----- Dataset records
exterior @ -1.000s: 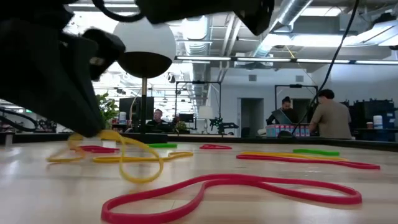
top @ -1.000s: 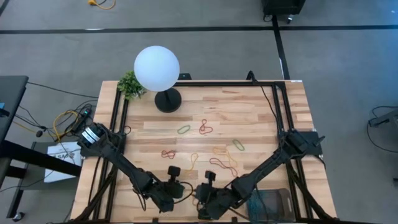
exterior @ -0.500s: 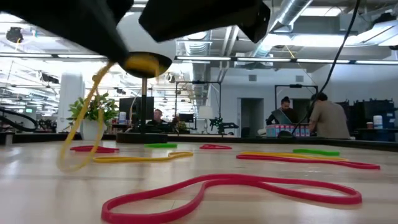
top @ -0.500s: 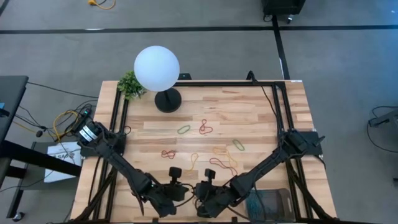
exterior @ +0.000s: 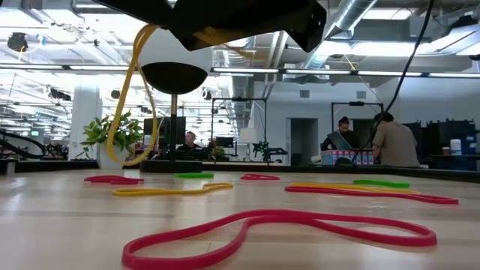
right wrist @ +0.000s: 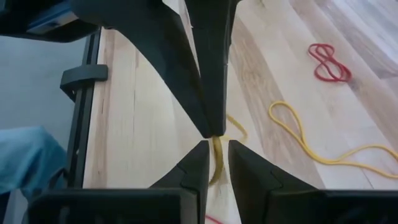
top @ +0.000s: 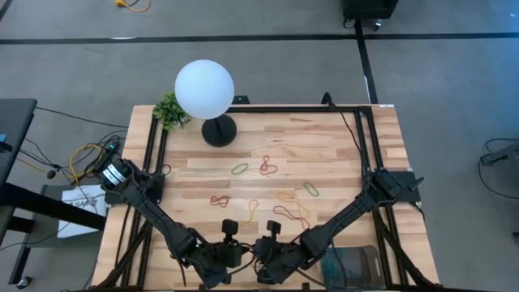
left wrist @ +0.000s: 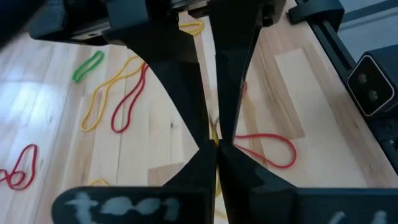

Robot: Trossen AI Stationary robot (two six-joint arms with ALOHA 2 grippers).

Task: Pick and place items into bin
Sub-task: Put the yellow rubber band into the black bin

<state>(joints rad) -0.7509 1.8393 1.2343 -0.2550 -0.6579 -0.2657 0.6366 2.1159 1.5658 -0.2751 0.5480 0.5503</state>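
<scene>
My left gripper [top: 229, 229] is shut on a yellow rubber band [exterior: 126, 112] near the table's near edge and holds it off the wood. My right gripper [top: 274, 233] hovers beside it, shut, with a yellow strand [right wrist: 214, 163] between its fingertips. Other bands lie flat on the table: green [top: 240, 169], red [top: 267, 166], green [top: 310, 189], red [top: 219, 200], yellow [top: 253, 209] and a red and yellow tangle [top: 290, 213]. The dark mesh bin [top: 354, 264] stands at the near right corner. My left gripper pinches the yellow band's upper end [left wrist: 216, 132] between its two fingertips. The band hangs slack below as a long loop [exterior: 112, 150], clear of the table. My right gripper pinches a yellow strand [right wrist: 215, 152] between its fingertips; the fingers hide how much it has. A curl [right wrist: 236, 129] shows beside them.
A white globe lamp [top: 204, 88] on a black base and a small green plant [top: 170, 109] stand at the far left. Black frame rails [top: 154, 162] run along both table sides. People stand in the room beyond the table [exterior: 394, 142].
My left gripper has risen from the table with the yellow band. The band lay bunched on the wood a second ago, then trailed with its lower end on the table. It now hangs clear as a long loop.
</scene>
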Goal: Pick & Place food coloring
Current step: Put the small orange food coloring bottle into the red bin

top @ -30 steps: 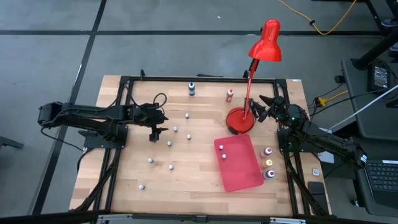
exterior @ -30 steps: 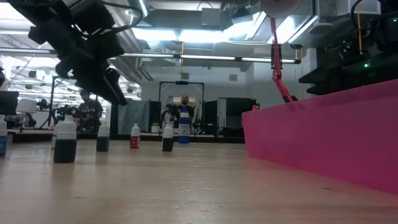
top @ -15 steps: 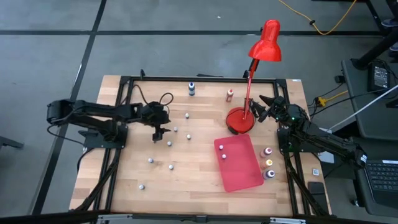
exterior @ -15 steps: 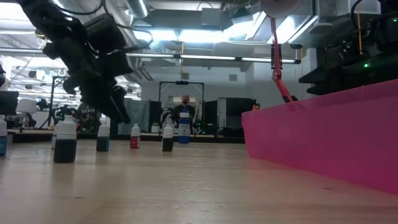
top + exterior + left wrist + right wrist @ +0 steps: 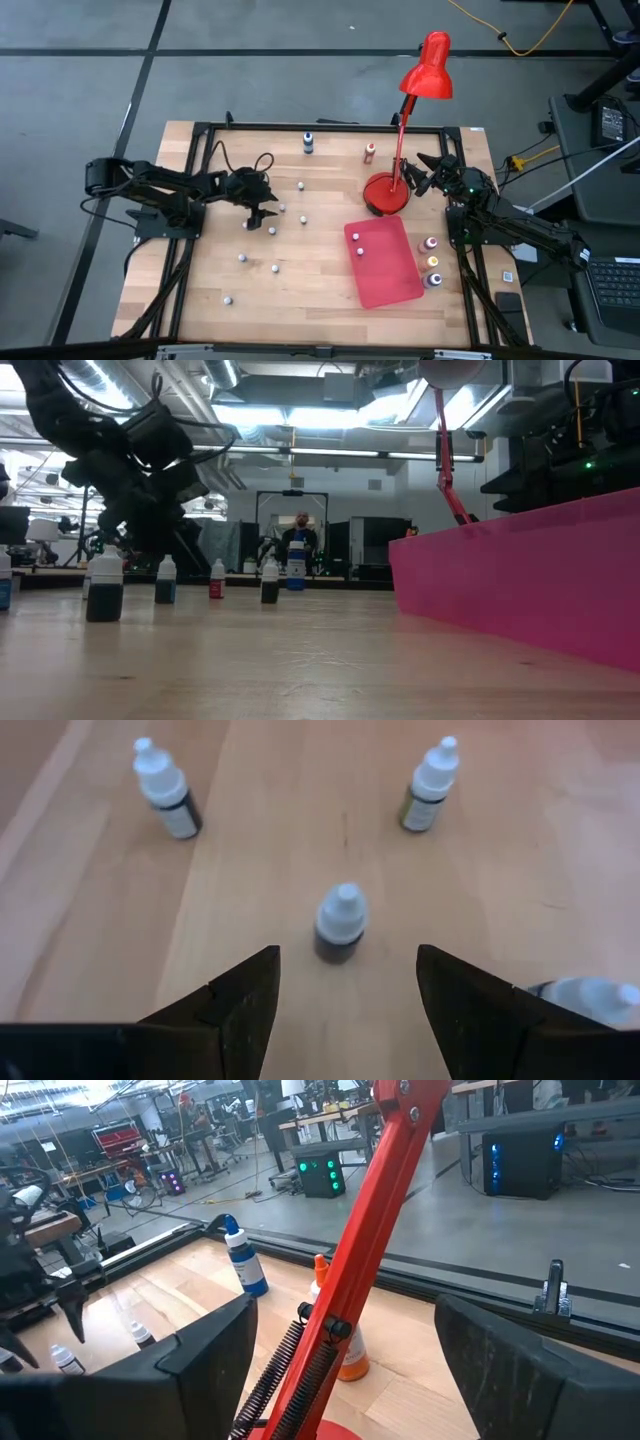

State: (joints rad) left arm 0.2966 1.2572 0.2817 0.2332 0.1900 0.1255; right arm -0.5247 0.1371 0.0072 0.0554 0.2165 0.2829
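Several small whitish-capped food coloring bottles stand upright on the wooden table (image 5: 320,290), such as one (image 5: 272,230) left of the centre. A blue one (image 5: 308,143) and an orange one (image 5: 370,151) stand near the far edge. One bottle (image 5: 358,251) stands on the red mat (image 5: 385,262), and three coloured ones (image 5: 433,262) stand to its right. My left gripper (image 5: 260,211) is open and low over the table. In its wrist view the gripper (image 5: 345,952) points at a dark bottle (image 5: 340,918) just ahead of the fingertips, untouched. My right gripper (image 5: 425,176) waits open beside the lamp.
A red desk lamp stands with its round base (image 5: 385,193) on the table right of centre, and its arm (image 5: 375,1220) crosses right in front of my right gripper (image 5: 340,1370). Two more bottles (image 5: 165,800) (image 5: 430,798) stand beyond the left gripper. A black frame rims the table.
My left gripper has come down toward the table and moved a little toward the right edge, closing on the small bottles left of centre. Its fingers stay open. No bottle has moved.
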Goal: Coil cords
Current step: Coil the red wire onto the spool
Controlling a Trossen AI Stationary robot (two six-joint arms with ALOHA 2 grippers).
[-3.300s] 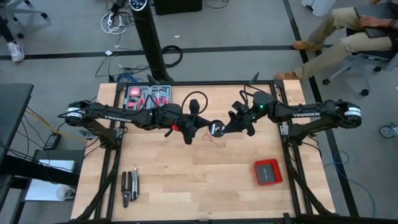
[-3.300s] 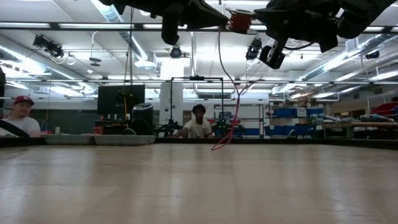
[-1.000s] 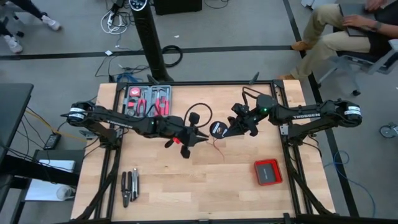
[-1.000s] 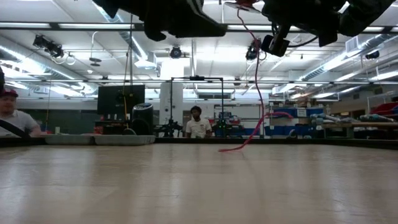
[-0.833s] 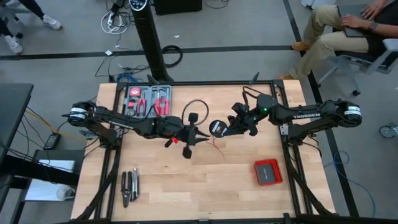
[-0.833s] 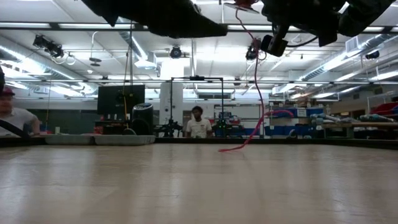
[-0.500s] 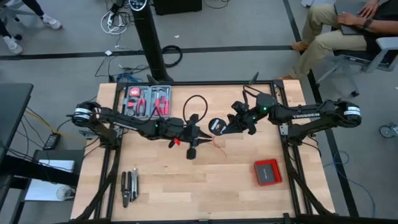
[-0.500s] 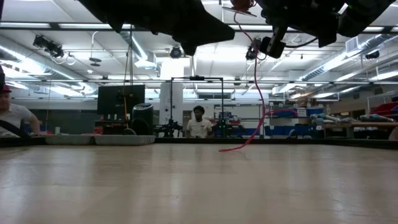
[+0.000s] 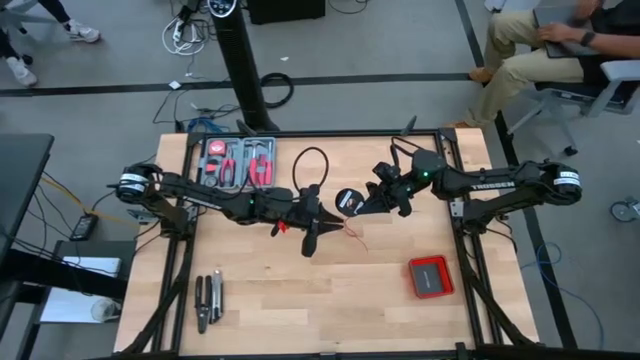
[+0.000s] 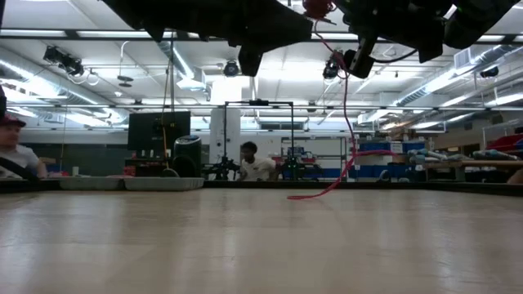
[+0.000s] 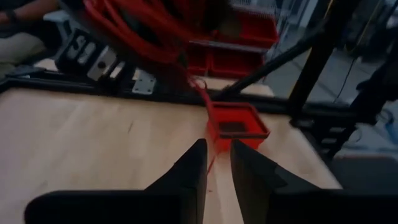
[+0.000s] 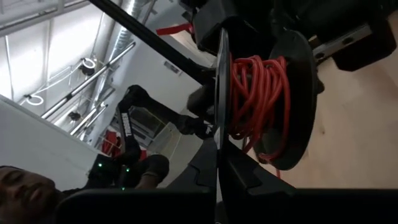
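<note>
High view: left gripper (image 9: 309, 243) has swung from beside the spool (image 9: 347, 200) toward mid-worktop, jaws slightly apart around the loose red wire (image 9: 352, 236). Right gripper (image 9: 364, 206), jaws pressed together, holds the spool; winding remains unfinished.

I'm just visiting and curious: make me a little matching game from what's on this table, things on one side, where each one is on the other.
Things:
1. black spool
2. red box
3. tool tray
4. pliers

Places:
A. near the table's front left edge
B. back left of the table
D. front right of the table
C. held up in the right gripper

Pairs: 1-C, 2-D, 3-B, 4-A
</note>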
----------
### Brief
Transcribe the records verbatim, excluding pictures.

### Result
exterior @ -1.000s: 
top @ -1.000s: 
exterior @ -0.500s: 
top @ -0.500s: 
exterior @ +0.000s: 
right wrist @ +0.000s: 
top @ +0.000s: 
left wrist @ +0.000s: 

Robot: Trossen AI Stationary robot (two six-joint arms with ALOHA 2 grippers).

Task: Pick and place items into bin
Sub-task: Put the yellow rubber band into the black bin

<state>(joints rad) -0.7509 1.8393 1.2343 -0.2550 -0.6579 -0.2657 0.6366 2.1159 1.5658 -0.2751 0.5480 0.5503</state>
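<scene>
My left gripper [top: 229, 229] is shut on a yellow rubber band [exterior: 126, 112] near the table's near edge and holds it off the wood. My right gripper [top: 274, 233] hovers beside it, shut, with a yellow strand [right wrist: 214, 163] between its fingertips. Other bands lie flat on the table: green [top: 240, 169], red [top: 267, 166], green [top: 310, 189], red [top: 219, 200], yellow [top: 253, 209] and a red and yellow tangle [top: 290, 213]. The dark mesh bin [top: 354, 264] stands at the near right corner. My left gripper pinches the yellow band's upper end [left wrist: 216, 132] between its two fingertips. The band hangs slack below as a long loop [exterior: 112, 150], clear of the table. My right gripper pinches a yellow strand [right wrist: 215, 152] between its fingertips; the fingers hide how much it has. A curl [right wrist: 236, 129] shows beside them.
A white globe lamp [top: 204, 88] on a black base and a small green plant [top: 170, 109] stand at the far left. Black frame rails [top: 154, 162] run along both table sides. People stand in the room beyond the table [exterior: 394, 142].
My left gripper has risen from the table with the yellow band. The band lay bunched on the wood a second ago, then trailed with its lower end on the table. It now hangs clear as a long loop.
</scene>
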Goal: Pick & Place food coloring
Current step: Put the small orange food coloring bottle into the red bin

top @ -30 steps: 
exterior @ -30 steps: 
top @ -15 steps: 
exterior @ -15 steps: 
top + exterior + left wrist + right wrist @ +0 steps: 

State: (joints rad) left arm 0.2966 1.2572 0.2817 0.2332 0.1900 0.1255; right arm -0.5247 0.1371 0.0072 0.0554 0.2165 0.2829
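Several small whitish-capped food coloring bottles stand upright on the wooden table (image 5: 320,290), such as one (image 5: 272,230) left of the centre. A blue one (image 5: 308,143) and an orange one (image 5: 370,151) stand near the far edge. One bottle (image 5: 358,251) stands on the red mat (image 5: 385,262), and three coloured ones (image 5: 433,262) stand to its right. My left gripper (image 5: 260,211) is open and low over the table. In its wrist view the gripper (image 5: 345,952) points at a dark bottle (image 5: 340,918) just ahead of the fingertips, untouched. My right gripper (image 5: 425,176) waits open beside the lamp.
A red desk lamp stands with its round base (image 5: 385,193) on the table right of centre, and its arm (image 5: 375,1220) crosses right in front of my right gripper (image 5: 340,1370). Two more bottles (image 5: 165,800) (image 5: 430,798) stand beyond the left gripper. A black frame rims the table.
My left gripper has come down toward the table and moved a little toward the right edge, closing on the small bottles left of centre. Its fingers stay open. No bottle has moved.
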Goal: Coil cords
Current step: Coil the red wire onto the spool
Controlling a Trossen AI Stationary robot (two six-joint arms with ALOHA 2 grippers).
[-3.300s] 
[-3.300s] 
[-1.000s] 
[-1.000s] 
[-0.833s] 
[-0.833s] 
[-0.500s] 
[-0.500s] 
[+0.000s] 
[+0.000s] 
[+0.000s] 
[+0.000s] 
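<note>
High view: left gripper (image 9: 309, 243) has swung from beside the spool (image 9: 347, 200) toward mid-worktop, jaws slightly apart around the loose red wire (image 9: 352, 236). Right gripper (image 9: 364, 206), jaws pressed together, holds the spool; winding remains unfinished.

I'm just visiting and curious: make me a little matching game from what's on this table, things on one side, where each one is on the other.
Things:
1. black spool
2. red box
3. tool tray
4. pliers

Places:
A. near the table's front left edge
B. back left of the table
D. front right of the table
C. held up in the right gripper

Pairs: 1-C, 2-D, 3-B, 4-A
</note>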

No more output is given for this exercise.